Le Moyen Orient se trouve d'une manière générale dans une situation dramatique – vous avez évoqué la Syrie, l'Irak, auxquels on peut ajouter la Libye, le Yémen voire le Liban où, malgré une amélioration, subsistent des risques d'instabilité politique. Nombreux sont ceux qui considèrent que les questions liées à ces pays sont prioritaires et que le traitement du conflit israélo-palestinien pourrait être renvoyé à plus tard. Or le règlement de ce dernier est indispensable à la paix dans la région. Le ministre des affaires étrangères de Mauritanie, lors de la conférence de dimanche dernier, a prononcé des mots très mesurés et très justes pour décrire la frustration née du report constant de la création d'un État palestinien, frustration ressentie profondément, j'y insiste, au sein des pays de la région. Quoi qu'il arrive, a-t-il précisé, même si nous en venions à nous désintéresser de cette question, les populations arabes la rappelleraient sans cesse à notre souvenir.
Je viens d'évoquer la mesure des propos du ministre des affaires étrangères de Mauritanie. J'ai été frappé, précisément, lors de cette conférence, par l'absence de paroles excessives notamment à l'encontre d'Israël, à l'inverse de ce qui avait été annoncé. Cela ne sert à rien de créer un climat de tension et, du côté du gouvernement français, il n'y a aucune agressivité vis-à-vis d'Israël – idée absente de nos pensées et de nos intentions – : la France est un pays ami de l'État d'Israël depuis son origine et est attachée à sa sécurité. J'ai noté que le Hamas avait condamné la conférence, la qualifiant d' « absurdité », montrant par là qu'il y a ceux qui veulent la paix et ceux qui ne feront rien pour y parvenir.
Le 23 décembre 2016, le Conseil de sécurité des Nations unie a adopté la résolution 2334, demandant l'arrêt de la colonisation israélienne, condamnant les violences et rappelant par conséquent les positions historiques de l'ONU. D'ailleurs, tous les pays membres du Conseil de sécurité étaient présents à la conférence de dimanche dernier et se retrouvent sur les mêmes positions – je reviendrai ultérieurement sur le cas du Royaume-Uni. Pour avoir longuement discuté avec John Kerry depuis un peu moins d'un an que j'ai pris mes fonctions, j'ai constaté chez lui une grande sincérité et décelé son angoisse à la vu des cartes qui montrent que la poursuite de la colonisation, y compris en en zone C, réduit d'autant la possibilité de la créer un État palestinien viable.
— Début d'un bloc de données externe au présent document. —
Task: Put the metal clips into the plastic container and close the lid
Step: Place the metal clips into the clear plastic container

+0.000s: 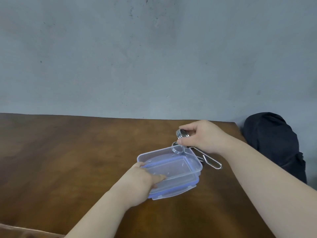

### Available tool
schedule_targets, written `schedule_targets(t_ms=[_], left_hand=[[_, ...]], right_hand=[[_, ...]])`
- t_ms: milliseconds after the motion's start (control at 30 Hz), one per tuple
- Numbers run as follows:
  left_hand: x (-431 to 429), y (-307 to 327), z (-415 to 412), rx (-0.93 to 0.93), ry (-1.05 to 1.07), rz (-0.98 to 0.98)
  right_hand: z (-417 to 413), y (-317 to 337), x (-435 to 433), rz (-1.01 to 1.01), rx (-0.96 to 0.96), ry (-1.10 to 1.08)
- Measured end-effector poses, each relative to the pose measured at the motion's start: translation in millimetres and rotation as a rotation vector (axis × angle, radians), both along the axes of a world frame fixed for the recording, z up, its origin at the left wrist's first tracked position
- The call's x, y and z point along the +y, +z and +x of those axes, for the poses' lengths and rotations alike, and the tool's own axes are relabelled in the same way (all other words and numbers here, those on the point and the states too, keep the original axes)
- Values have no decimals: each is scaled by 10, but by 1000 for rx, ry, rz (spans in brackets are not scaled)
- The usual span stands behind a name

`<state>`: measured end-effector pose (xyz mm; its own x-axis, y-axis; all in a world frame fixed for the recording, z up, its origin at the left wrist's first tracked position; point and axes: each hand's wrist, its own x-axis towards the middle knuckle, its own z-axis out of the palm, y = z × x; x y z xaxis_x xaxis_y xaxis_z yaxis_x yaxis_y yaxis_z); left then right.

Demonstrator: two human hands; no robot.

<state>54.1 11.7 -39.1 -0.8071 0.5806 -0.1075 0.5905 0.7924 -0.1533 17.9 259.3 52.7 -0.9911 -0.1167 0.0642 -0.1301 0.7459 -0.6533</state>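
Observation:
A clear plastic container [190,160] stands open on the brown table, resting on its blue-rimmed lid [173,192]. My left hand [145,177] grips the container's near left wall, thumb inside. My right hand [204,136] hovers just beyond the container's far right corner, fingers pinched on the round coiled ends of a bunch of metal clips [182,133]. The clips' long wire loops [211,162] stick out below my wrist, next to the container's right side. The inside of the container looks empty.
The brown wooden table [68,160] ends at a grey wall behind. A black bag [274,143] sits beyond the table's right edge. The table's near left corner shows at the bottom left.

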Motion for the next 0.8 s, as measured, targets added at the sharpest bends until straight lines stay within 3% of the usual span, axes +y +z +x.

Beaucoup se sont employés à nous reprocher d'organiser la conférence cinq jours avant la cérémonie d'inauguration du nouveau président américain. Je tiens tout de même à rappeler que l'action de la France s'inscrit dans la durée et que la conférence, annoncée n'était pas une manifestation d'hostilité au futur président. Poursuivant donc notre action, nous attendons simplement de la part des États-Unis une clarification, c'est-à-dire la réaffirmation des positions habituelles, au-delà des désaccords qui peuvent exister. Et, parmi les points très sensibles que nous avons évoqués, figure celui relatif aux ambassades. Jusqu'à présent, aucun pays ne s'est engagé à déplacer son ambassade de Tel Aviv à Jérusalem ; y procéder de façon unilatérale serait vécu comme un geste négatif – j'ai même parlé de « provocation ».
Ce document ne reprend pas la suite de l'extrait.